Navigate to any given equipment manufacturer website and you’ll spot some common trends.
The website feels ‘old’, clunky and unclear. It’s not easy to use, or to find the information you’re interested in. Sooner rather than later you’re clicking away from the website and on to your next task.
Now imagine that you are a ship operator, visiting that manufacturer’s website to find a solution to a problem you’re experiencing.
Are you enquiring with that company, or exiting the website as quickly as you entered?
The approach of most sites is wrong
The underlying reason for the state of many equipment manufacturer websites is in the initial thinking behind the site’s inception.
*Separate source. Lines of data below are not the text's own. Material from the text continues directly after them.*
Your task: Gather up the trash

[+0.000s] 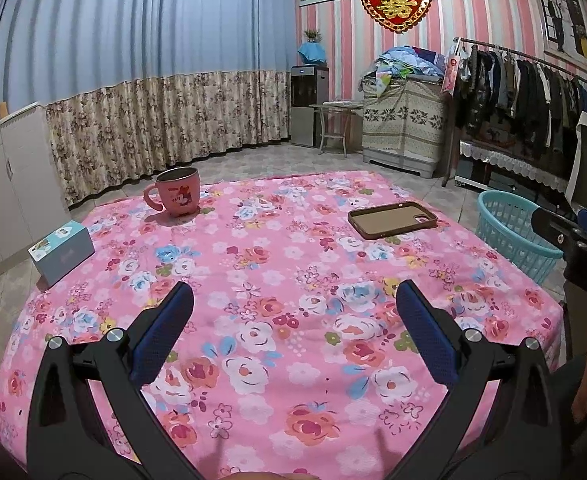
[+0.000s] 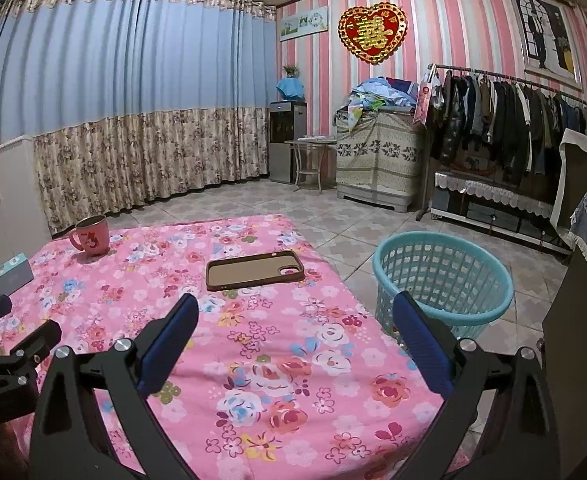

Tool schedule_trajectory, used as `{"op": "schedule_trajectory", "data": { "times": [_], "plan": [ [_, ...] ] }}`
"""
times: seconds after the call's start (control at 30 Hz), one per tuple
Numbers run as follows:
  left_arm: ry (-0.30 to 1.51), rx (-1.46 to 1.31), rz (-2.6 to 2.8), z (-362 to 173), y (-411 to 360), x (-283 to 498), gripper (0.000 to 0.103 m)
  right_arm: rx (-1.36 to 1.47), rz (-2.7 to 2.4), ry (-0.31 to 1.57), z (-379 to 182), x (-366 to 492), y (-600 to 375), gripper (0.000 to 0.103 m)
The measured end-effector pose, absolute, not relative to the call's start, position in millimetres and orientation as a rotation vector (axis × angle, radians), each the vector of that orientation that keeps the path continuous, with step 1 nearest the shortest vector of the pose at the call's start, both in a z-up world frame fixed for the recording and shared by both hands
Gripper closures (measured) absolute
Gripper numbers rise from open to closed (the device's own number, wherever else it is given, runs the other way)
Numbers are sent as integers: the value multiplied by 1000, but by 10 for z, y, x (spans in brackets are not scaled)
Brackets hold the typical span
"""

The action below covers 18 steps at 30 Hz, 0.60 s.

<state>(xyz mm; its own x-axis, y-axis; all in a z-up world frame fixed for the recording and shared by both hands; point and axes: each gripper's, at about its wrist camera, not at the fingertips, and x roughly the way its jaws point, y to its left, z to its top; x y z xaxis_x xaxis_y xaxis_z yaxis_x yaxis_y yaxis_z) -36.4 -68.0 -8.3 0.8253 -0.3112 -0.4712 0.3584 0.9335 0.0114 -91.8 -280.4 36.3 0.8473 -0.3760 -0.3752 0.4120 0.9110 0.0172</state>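
Left gripper and right gripper, both with jaws spread wide and holding nothing, level and side by side, apparently angled slightly downward.

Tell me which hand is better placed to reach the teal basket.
Probably the right. The teal basket stands on the floor beyond the table's right edge, just past the open right tongs; the open left tongs sit over mid-table.

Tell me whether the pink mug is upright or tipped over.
Upright. The mug stands on its base on the floral cloth, rim facing up, handle to the side. Its contents cannot be seen.
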Motion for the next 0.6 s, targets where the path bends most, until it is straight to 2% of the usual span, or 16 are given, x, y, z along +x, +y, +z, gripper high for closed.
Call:
{"op": "schedule_trajectory", "data": {
  "times": [0.6],
  "plan": [
    [487, 92, -367, -87, -699, -357, 5, 94, -434, 372, 377, -968, -2867, 8]
  ]
}}
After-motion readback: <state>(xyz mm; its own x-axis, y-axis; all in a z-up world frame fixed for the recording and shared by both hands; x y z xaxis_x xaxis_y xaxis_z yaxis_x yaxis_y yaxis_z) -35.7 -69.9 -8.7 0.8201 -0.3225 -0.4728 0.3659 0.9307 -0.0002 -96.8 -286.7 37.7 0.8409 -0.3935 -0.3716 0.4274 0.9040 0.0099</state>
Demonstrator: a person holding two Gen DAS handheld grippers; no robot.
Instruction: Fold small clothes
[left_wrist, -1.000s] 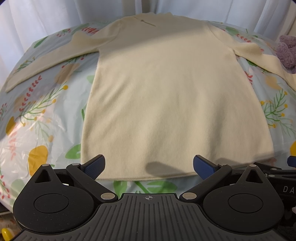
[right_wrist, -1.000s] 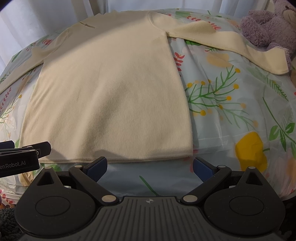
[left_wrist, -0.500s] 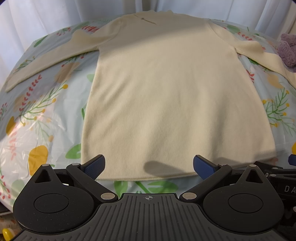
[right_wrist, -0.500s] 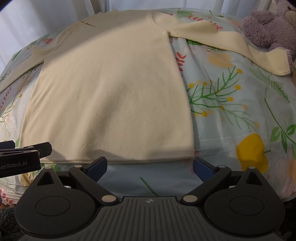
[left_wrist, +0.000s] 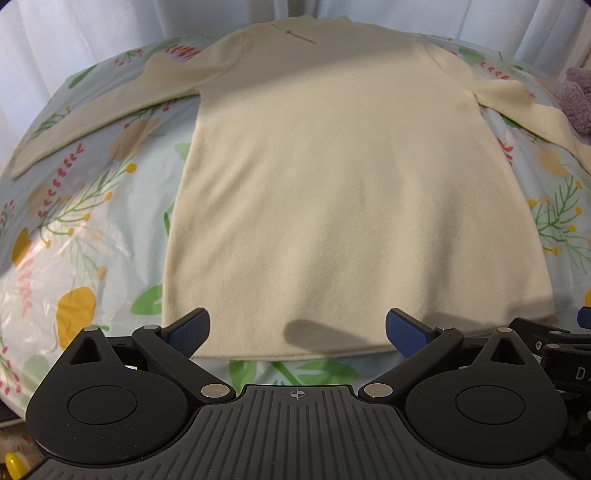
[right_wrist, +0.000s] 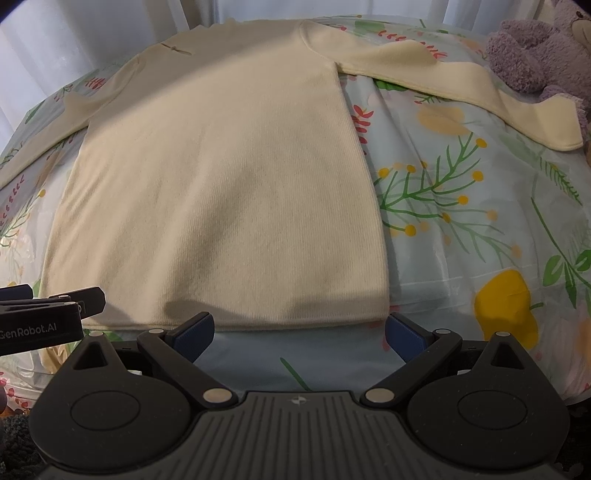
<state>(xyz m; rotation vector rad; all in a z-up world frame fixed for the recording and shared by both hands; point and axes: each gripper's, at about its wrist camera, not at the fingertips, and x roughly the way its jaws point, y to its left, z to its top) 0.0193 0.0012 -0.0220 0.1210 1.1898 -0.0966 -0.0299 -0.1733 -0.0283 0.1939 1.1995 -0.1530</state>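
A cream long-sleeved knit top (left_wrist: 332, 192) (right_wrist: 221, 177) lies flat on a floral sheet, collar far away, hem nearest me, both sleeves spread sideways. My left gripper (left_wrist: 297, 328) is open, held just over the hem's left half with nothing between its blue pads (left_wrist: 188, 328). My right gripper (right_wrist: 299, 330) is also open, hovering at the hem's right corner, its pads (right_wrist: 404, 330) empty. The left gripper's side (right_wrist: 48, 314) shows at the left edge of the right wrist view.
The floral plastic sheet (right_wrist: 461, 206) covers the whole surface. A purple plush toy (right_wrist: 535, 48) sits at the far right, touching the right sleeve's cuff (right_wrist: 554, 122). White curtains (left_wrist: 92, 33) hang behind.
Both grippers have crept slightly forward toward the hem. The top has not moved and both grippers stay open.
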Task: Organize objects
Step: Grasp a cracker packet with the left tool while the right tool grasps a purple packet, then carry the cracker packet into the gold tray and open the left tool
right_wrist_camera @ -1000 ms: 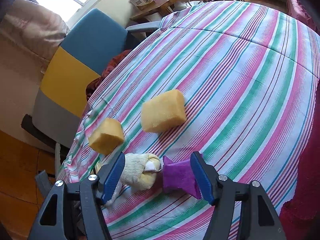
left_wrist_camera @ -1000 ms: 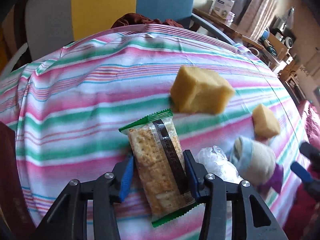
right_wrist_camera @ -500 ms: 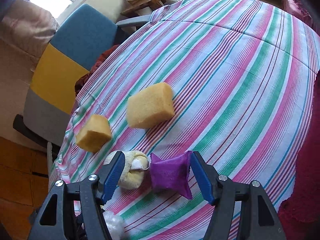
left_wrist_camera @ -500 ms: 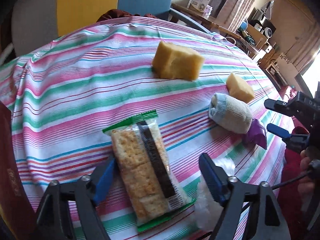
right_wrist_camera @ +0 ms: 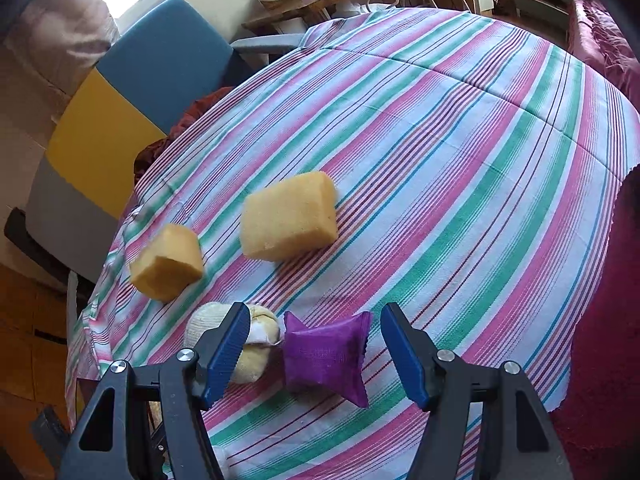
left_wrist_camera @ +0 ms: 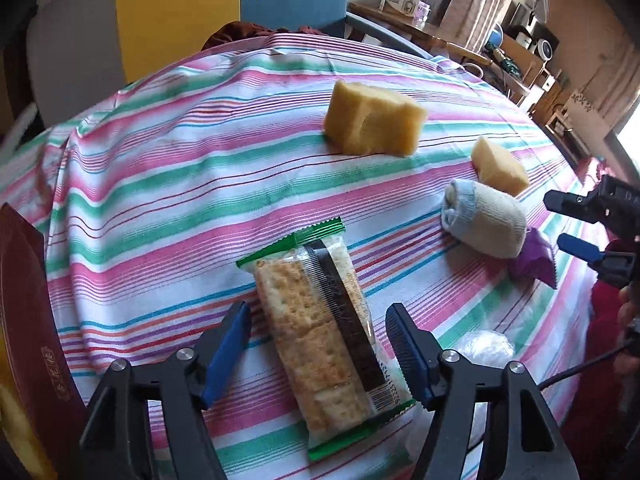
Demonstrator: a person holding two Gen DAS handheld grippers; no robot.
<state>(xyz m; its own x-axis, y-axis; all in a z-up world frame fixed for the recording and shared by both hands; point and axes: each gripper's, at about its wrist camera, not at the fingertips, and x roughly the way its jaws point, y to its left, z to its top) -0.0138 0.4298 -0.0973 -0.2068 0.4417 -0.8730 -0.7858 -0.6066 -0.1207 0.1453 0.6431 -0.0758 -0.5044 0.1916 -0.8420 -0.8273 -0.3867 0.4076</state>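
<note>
A cracker packet with green ends lies on the striped tablecloth between the jaws of my open left gripper, which does not touch it. My open right gripper straddles a purple pouch without gripping it. A rolled cream sock lies against the pouch's left side; it also shows in the left wrist view, beside the pouch. Two yellow sponges lie farther off: a large one and a smaller one. The right gripper shows at the left wrist view's right edge.
A crumpled clear plastic bag lies right of the left gripper. A dark red box stands at the left edge. A blue, yellow and grey chair stands behind the table. A red sofa borders the far right.
My left gripper opened and let go of the cracker packet, which now lies on the cloth. My right gripper shifted right, from straddling sock and pouch to centring on the pouch.
</note>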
In the not too distant past websites were seen as online brochures. They were there to ‘show, not tell’. They displayed what you offered, but rarely gave instruction on what you wanted visitors to do next. Like virtual Argos catalogues most sites seemed set up to best enable browsing, with comparatively few purchases being carried out as an end result.
Online brochures are nice, but won’t help you to grow
This ‘online brochure’ approach occasionally produces websites that look nice, but do little else.
Good photography or stock imagery does feature for some equipment manufacturers, but scratch below the surface and familiar problems become very visible.
Key questions ship operators are going to ask at some point too often seem to go unanswered, or with little thought. Consider how many equipment manufacturer websites easily answer the following:
- How can I get more information?
- How can I get some pricing?
- How do I know if this is for me?
- How can you help me, beyond selling me a product?
- Does this address one of my problems, or can it do more?
This is why brochure websites typically don’t work for the companies that have them. Ship operators who do visit find that very little of the information they need to make a purchase is included. And, what’s more, even if that information is there, they sometimes can’t find it.
UX seems to rarely be given any considered thought
That’s because many equipment manufacturer websites do not give adequate consideration to user experience (UX) when it comes to the design and build of the website.
The overriding principle of UX-based design is to design and build something with the end user in mind. That sounds like a simple and obvious approach, but the opposite was true for such a long time that the entire concept of UX was needed to coach people towards the right way of doing things.
UX puts questions at the heart of the user journey. Every user who visits your website has questions, such as those covered above. Answering those questions, and showing visitors where they can quickly and easily find those answers on your website, results in great UX. Great UX results in happy website visitors. Happy website visitors are more likely to enquire and purchase from you.
If you are a fan of Apple products then think about your user experience when you first turn on a new phone or iPad. From the slick packaging to the fact that your apps and contacts wirelessly sync when you place your new device next to your old, the entire experience is designed to be as pleasant as possible. We all like the experience and the evidence shows that we all keep purchasing Apple products. Your website should operate in a similar way.
How many leads is your website generating for you?
Ultimately the success or otherwise of your website comes down to the old sales mantra: ‘what have you got for me today?’
If your website was a salesperson - and your website is your main salesperson - then is it a top performer, or would it have been given the sack long ago?
Leads are the ultimate currency through which you must judge your website. If your site is not generating leads then for what purpose does it exist?
When we talk to equipment manufacturers we often find that their website is struggling to do that. Key tools are not in place to encourage leads. Visitor levels are low, perhaps due to poor SEO performance. What visitors there are, are ‘bouncing’ from the website after a small amount of time, because the UX is poor. The result? Very few leads. It’s time to sack your website.
Whilst that may be a hard decision to take initially, the end result of doing just that will ultimately be a hugely positive one for you and your company. Reapproach and reappraise your website as what it should be: a workhorse lead generation engine, there to work automatically and independently to grow your business.
Free your website from its humble online brochure beginnings and watch as it helps to power your firm onto another level of growth.